◆ **Task instructions**: A faithful, word-for-word transcription of all the data is what is needed.

◆ **Source material**:
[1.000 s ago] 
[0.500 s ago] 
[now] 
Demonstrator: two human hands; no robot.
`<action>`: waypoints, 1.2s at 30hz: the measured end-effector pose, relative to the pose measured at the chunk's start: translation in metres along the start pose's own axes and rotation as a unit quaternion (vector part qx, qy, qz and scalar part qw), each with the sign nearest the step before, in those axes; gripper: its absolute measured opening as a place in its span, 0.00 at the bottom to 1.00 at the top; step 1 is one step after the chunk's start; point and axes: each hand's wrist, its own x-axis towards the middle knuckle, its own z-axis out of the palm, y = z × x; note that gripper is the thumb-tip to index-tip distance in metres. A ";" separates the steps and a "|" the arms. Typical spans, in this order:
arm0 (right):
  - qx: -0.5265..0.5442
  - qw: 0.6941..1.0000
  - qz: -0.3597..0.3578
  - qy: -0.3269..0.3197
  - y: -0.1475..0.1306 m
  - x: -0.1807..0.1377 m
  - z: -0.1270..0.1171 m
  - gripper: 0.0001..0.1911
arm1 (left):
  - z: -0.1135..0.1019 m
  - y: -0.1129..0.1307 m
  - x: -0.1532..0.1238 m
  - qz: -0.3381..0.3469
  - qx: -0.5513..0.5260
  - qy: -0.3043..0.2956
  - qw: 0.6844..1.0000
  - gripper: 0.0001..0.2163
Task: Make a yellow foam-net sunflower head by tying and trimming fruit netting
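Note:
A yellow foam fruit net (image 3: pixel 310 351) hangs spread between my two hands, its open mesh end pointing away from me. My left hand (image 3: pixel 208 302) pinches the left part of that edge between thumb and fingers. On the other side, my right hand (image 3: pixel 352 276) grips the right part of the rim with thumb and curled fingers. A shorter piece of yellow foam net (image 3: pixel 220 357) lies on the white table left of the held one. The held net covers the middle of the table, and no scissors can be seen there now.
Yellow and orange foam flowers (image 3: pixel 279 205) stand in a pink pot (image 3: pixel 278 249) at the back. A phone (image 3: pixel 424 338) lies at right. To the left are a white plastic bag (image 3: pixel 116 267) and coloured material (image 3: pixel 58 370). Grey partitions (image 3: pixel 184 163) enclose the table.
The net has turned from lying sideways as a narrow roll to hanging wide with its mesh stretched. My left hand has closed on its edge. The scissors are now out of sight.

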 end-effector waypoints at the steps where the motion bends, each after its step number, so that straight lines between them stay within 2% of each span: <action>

◆ **Task answer**:
[1.000 s ago] 
[0.500 s ago] 
[now] 
Demonstrator: two human hands; no robot.
`<action>`: waypoints, 1.2s at 30hz: the measured end-effector pose, relative to the pose measured at the chunk's start: translation in metres along the start pose's own axes and rotation as a unit quaternion (vector part qx, qy, qz and scalar part qw), each with the sign nearest the step before, in those axes; gripper: its absolute measured opening as a place in its span, 0.00 at the bottom to 1.00 at the top; step 1 is one step after the chunk's start; point and axes: each hand's wrist, its own x-axis towards the middle knuckle, its own z-axis out of the palm, y = z × x; note that gripper is the thumb-tip to index-tip distance in metres. A ";" separates the steps and a "|" the arms. Typical spans, in this order:
arm0 (right):
  - qx: -0.5265..0.5442
  - qw: 0.6941..1.0000
  - qz: -0.3597..0.3578
  - qy: -0.3269..0.3197
  - y: -0.1475..0.1306 m
  - x: -0.1807..0.1377 m
  - z: -0.1270..0.1171 m
  - gripper: 0.0001..0.1911
arm1 (left):
  - z: -0.1135..0.1019 m
  - y: -0.1129..0.1307 m
  - x: -0.1532..0.1238 m
  - qz: -0.3381..0.3469
  - qx: -0.5513..0.5260
  - qy: -0.3043..0.2956
  - qw: 0.6844..1.0000
  - gripper: 0.0001..0.2163
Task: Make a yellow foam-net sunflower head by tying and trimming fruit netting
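Note:
A yellow foam fruit net (image 3: pixel 310 351) hangs spread between my two hands, its open mesh end pointing away from me. My left hand (image 3: pixel 208 302) pinches the left part of that edge between thumb and fingers. On the other side, my right hand (image 3: pixel 352 276) grips the right part of the rim with thumb and curled fingers. A shorter piece of yellow foam net (image 3: pixel 220 357) lies on the white table left of the held one. The held net covers the middle of the table, and no scissors can be seen there now.
Yellow and orange foam flowers (image 3: pixel 279 205) stand in a pink pot (image 3: pixel 278 249) at the back. A phone (image 3: pixel 424 338) lies at right. To the left are a white plastic bag (image 3: pixel 116 267) and coloured material (image 3: pixel 58 370). Grey partitions (image 3: pixel 184 163) enclose the table.
The net has turned from lying sideways as a narrow roll to hanging wide with its mesh stretched. My left hand has closed on its edge. The scissors are now out of sight.
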
 end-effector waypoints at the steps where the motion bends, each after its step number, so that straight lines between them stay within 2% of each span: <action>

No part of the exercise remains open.